The potential to reclassify marijuana from Schedule 1 to Schedule 3 is a big freaking deal. Not only in a political sense but in a practical one as well. A reclassification would allow for additional research to take place, something that has been severely hindered up to this point. It would also create a much lower tax rate across the recreational marijuana industry and would make it easier for cannabis businesses to access banking services. While it would not decriminalize marijuana completely, a reclassification would be a step in the right direction and would be both good politics and good policy. Democrats are winning the marijuana messaging and at this point, it isn't even close.
This is simply the latest example of the Biden-Harris Administration doing the right thing. Too many lives have been shattered by the failed War on Drugs. Marijuana does not kill, as those awful 80s PSAs would have you believe. Medical marijuana has proven benefits from reducing anxiety to relieving pain to killing cancer cells. Recreational marijuana remains popular with tens of millions of Americans and the fact that it's now legal in nearly half the country has greatly diminished its influence as part of the American drug trade and has even helped secure the border, a fact that Republicans love to conveniently forget to mention. Part of the allure of millennials smoking marijuana as adolescents was the fact that it was illegal. There was the thrill of doing it at parties, under the bleachers, or even in our own backyards. While marijuana was always advertised as a gateway drug, the fact is that the majority of teenagers who smoked weed stopped there limiting their defiance to one drug and one drug only. Going beyond booze and weed for many of us was simply a bridge too far.

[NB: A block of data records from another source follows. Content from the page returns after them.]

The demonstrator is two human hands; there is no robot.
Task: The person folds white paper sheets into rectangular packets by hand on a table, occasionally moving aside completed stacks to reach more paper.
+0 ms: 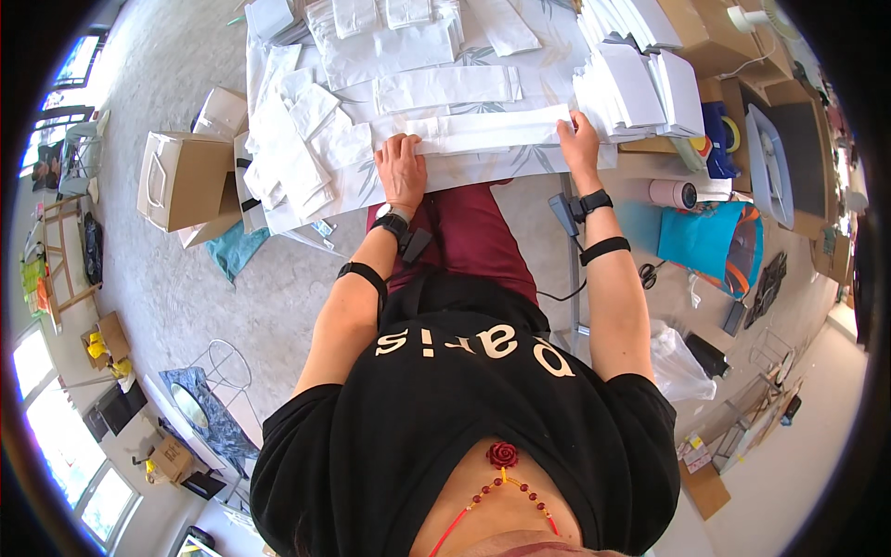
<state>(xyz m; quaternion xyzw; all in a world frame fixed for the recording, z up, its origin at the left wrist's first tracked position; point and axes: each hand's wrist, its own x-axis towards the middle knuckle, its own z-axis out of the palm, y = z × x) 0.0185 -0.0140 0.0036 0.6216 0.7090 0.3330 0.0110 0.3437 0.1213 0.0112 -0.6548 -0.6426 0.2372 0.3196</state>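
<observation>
The left hand lies flat on one end of a long white folded paper, fingers spread. The right hand presses the other end, fingers flat too. The paper runs sideways between them, near the table edge. Beyond it lie more white papers.
</observation>
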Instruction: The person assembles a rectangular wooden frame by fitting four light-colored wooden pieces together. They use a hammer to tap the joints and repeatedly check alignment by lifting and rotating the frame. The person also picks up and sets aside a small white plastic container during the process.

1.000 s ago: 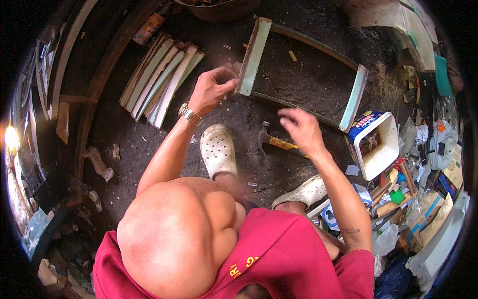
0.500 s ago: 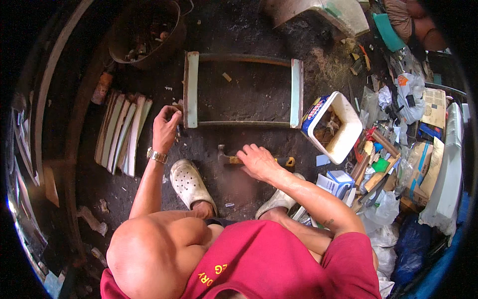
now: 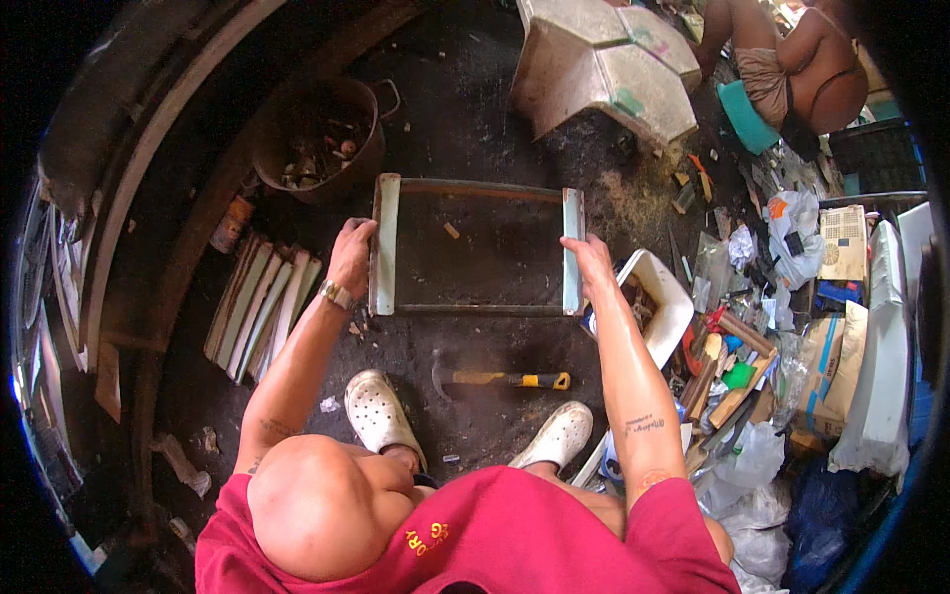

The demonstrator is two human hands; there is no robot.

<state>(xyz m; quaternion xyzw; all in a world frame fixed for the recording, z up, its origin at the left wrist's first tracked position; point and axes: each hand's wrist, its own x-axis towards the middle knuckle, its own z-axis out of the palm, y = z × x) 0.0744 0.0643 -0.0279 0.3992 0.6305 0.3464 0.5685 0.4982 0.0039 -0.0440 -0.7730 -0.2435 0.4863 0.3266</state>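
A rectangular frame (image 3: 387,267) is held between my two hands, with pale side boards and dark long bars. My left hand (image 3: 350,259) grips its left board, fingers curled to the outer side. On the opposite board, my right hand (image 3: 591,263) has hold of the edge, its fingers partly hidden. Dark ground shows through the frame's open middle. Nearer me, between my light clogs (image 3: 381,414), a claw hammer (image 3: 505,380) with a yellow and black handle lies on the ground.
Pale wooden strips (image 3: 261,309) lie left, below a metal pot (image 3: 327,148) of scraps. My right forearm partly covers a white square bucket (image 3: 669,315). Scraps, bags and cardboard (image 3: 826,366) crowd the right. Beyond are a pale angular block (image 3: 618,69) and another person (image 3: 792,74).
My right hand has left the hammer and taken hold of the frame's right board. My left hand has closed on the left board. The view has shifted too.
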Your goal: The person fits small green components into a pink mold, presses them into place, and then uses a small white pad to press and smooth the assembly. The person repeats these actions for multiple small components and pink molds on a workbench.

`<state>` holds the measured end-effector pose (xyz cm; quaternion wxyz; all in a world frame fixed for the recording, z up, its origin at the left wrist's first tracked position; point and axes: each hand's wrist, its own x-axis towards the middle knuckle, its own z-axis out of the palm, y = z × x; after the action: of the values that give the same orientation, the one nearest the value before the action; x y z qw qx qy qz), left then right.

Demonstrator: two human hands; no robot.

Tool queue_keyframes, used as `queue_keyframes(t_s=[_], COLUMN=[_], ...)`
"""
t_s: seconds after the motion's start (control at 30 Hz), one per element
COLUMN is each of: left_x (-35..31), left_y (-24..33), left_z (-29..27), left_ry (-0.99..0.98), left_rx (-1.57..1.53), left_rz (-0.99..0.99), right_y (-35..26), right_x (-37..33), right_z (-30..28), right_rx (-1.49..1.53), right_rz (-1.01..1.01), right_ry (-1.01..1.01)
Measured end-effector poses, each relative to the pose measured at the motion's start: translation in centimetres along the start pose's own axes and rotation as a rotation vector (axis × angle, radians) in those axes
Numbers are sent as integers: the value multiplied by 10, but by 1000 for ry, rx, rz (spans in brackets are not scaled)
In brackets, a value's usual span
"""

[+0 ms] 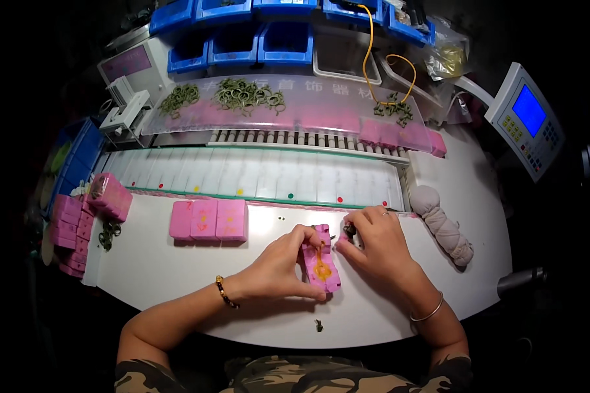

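Observation:
My left hand (pixel 283 265) grips a pink rubber mould half (pixel 331 278), thumb at its near end and fingers at its far end. The mould's face is turned up and shows an orange-yellow stained hollow. Just right of it, my right hand (pixel 377 242) is closed, its fingertips around a small dark thing (pixel 349 229) that I cannot make out. A bit of pink shows beside those fingertips. On the white table (pixel 269 327) near me lies a small dark green piece (pixel 318 325). Tiny green crumbs (pixel 281 218) lie beyond my left hand.
Three pink mould blocks (pixel 208 220) stand together at left. More pink blocks (pixel 111 196) are stacked farther left. Green rings (pixel 242 95) lie on a clear sheet at the back, below blue bins (pixel 233 46). A rolled grey cloth (pixel 442 226) and a screen panel (pixel 527 121) are at right.

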<state>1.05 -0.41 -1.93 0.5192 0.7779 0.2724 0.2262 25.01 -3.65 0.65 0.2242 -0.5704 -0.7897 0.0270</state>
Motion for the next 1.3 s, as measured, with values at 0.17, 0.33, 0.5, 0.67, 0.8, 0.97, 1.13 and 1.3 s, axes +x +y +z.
queue_keyframes(t_s=[0.17, 0.33, 0.5, 0.67, 0.8, 0.97, 1.13, 1.3], left_x=[0, 0, -1, 0, 1, -1, 0, -2], left_y=[5, 1, 4, 5, 3, -1, 2, 0], left_z=[-3, -6, -4, -5, -4, -2, -2, -2], left_ry=[-45, -44, -42, -56, -38, -14, -55, -35], left_rx=[20, 16, 36, 30, 35, 75, -5, -22], left_rz=[-73, -86, -75, -105, -79, -35, -87, -52], right_y=[-2, -21, -25, -29, -22, -10, 3, -3], right_x=[16, 23, 31, 47, 53, 56, 61, 57], right_z=[-6, 10, 13, 10, 17, 14, 8, -3], right_rx=[231, 76, 39, -58, -88, 44, 403, 662], right_rz=[-62, -330, -307, -364, -504, -511, -165, 146], right_ry=[120, 110, 63, -62, -46, -54, -188, -379])
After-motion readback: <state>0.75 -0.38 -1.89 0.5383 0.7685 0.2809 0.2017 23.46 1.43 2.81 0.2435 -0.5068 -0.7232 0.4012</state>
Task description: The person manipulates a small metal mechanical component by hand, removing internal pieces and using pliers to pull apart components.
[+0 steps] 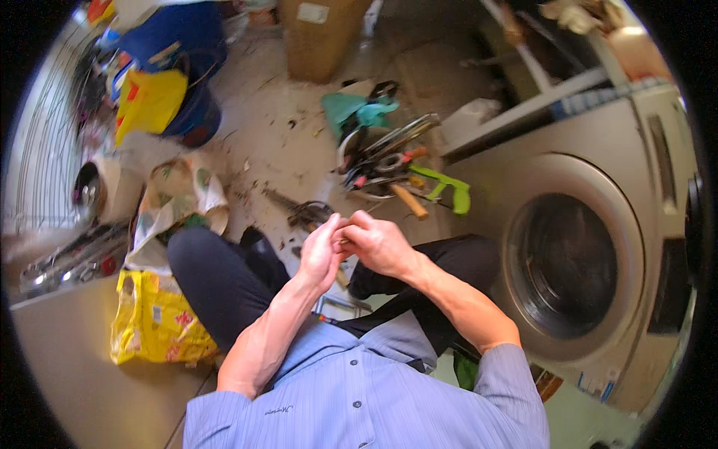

What's ironic in all of this is that this is an issue that Republicans can and should win. After all, their whole spiel is to be against government regulation. But of course, Republicans once again have put their desire to hurt black and brown people ahead of good politics and good policy. Their marijuana myopia has caused them to turn off a generation of voters who were taught to say no to drugs but who actually said yes to weed. Seeing marijuana prohibition gradually end over the past decade and society not completely collapse has been devastating for the GOP. Combined with Barack Obama and now Joe Biden publicly commuting prison sentences for nonviolent drug offenders, it should come as no surprise just how dramatically the tide is turning on the issue. With nearly 70% of Americans supporting full marijuana legalization, this is an issue that Democrats are winning and winning big. Exactly 40 years later, the end result of the D.A.R.E. program has been an entire generation realizing that marijuana is not as bad and scary as the GOP made it out to be.
Definitely not the takeaway that Republicans were hoping for.